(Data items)
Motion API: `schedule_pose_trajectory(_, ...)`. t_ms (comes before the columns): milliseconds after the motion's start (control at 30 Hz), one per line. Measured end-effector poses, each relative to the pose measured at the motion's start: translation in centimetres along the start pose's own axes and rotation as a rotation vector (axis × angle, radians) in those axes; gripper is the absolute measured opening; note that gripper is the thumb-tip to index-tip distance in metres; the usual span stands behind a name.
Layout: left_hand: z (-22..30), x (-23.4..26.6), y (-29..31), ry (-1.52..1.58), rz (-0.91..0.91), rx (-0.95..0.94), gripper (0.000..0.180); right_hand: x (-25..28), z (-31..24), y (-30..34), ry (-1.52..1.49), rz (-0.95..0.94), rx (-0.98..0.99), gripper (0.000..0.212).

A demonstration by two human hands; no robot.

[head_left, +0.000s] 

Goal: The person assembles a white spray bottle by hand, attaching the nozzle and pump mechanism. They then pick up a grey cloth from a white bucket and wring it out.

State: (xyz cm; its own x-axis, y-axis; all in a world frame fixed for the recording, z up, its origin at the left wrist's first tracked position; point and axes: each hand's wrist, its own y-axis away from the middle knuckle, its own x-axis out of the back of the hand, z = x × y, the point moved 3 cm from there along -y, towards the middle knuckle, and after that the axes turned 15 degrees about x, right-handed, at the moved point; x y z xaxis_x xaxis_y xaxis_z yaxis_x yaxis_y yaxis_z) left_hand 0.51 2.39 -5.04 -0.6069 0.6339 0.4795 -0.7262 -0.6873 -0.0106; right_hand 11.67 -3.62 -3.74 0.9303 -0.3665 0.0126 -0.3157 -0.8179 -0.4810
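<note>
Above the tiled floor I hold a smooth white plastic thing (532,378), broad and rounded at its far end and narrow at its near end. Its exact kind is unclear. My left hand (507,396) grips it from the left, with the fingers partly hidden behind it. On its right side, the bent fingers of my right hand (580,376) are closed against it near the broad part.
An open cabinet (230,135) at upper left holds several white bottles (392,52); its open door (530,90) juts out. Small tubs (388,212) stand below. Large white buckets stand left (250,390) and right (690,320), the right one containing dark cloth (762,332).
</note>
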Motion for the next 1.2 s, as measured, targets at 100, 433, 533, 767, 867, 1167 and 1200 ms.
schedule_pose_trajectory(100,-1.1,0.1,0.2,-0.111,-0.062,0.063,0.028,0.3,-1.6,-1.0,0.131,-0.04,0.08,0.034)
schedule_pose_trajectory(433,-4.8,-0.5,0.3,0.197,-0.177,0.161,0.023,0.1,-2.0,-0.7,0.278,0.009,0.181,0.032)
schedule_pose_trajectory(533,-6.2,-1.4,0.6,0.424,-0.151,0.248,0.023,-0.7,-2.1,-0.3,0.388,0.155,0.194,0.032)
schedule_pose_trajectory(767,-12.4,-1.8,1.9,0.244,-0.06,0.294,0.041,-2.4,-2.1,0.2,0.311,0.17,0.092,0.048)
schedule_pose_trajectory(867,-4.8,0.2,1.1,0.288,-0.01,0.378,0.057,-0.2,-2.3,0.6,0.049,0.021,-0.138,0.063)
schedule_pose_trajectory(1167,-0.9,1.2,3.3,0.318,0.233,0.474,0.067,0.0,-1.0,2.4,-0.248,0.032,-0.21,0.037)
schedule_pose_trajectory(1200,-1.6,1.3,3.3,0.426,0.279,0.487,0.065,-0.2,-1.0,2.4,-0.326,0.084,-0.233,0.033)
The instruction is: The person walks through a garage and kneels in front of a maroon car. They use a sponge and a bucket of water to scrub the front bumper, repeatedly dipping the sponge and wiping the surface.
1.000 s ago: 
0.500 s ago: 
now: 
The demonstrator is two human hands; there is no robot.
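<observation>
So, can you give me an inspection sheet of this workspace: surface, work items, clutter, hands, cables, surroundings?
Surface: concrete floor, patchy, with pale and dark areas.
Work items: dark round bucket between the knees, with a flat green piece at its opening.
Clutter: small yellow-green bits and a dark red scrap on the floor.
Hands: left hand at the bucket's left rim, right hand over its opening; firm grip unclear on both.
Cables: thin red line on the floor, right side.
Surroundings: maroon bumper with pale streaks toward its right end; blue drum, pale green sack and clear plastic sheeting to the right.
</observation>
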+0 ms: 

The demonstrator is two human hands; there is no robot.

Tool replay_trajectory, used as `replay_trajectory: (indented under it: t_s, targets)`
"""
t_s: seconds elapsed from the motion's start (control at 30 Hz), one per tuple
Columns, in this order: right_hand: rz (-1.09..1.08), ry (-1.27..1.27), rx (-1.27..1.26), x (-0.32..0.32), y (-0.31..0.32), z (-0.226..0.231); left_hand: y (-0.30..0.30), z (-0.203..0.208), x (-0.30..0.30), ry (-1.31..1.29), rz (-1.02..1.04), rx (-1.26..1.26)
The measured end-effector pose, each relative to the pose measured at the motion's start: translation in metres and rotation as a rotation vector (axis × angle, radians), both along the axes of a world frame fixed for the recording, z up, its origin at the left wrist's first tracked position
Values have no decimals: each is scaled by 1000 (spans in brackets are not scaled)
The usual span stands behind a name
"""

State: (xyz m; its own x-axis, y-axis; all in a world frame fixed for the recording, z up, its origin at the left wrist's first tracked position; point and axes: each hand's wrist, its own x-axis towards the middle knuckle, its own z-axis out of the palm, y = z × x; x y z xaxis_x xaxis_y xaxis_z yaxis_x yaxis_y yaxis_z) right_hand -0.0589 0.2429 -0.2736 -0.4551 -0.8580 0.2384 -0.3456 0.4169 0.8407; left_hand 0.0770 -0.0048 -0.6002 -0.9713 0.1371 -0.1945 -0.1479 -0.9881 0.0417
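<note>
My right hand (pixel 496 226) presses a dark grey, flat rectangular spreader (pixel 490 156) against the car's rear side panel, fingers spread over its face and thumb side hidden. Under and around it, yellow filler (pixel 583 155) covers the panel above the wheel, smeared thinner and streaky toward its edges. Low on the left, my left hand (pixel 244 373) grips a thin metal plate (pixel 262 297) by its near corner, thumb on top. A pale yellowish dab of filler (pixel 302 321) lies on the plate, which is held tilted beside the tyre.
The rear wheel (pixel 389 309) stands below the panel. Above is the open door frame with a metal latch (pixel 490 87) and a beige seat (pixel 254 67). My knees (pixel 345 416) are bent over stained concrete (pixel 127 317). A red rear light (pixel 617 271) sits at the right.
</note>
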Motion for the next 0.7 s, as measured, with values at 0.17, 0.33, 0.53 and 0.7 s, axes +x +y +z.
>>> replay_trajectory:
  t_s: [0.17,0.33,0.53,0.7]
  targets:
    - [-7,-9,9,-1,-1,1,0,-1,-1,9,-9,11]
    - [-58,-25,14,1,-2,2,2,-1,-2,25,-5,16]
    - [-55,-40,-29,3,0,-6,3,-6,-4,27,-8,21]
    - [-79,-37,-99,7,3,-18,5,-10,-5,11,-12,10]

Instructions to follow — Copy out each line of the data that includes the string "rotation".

Exercise output —
Motion API: `schedule_pose_trajectory(_, ...)`. t_ms (comes before the columns): milliseconds after the motion's start (control at 30 Hz), one per line. Measured end-effector poses, each relative to the pose measured at the motion's start: translation in centimetres along the start pose's own axes and rotation as a rotation vector (axis × angle, radians) in those axes; gripper is the absolute measured opening; note that gripper is the thumb-tip to index-tip distance in metres; the usual span stands behind a name.
The measured end-effector pose, each relative to the pose measured at the motion's start: translation in metres and rotation as a rotation vector (axis × angle, radians), both along the axes of a world frame fixed for the recording, z up, its origin at the left wrist's first tracked position

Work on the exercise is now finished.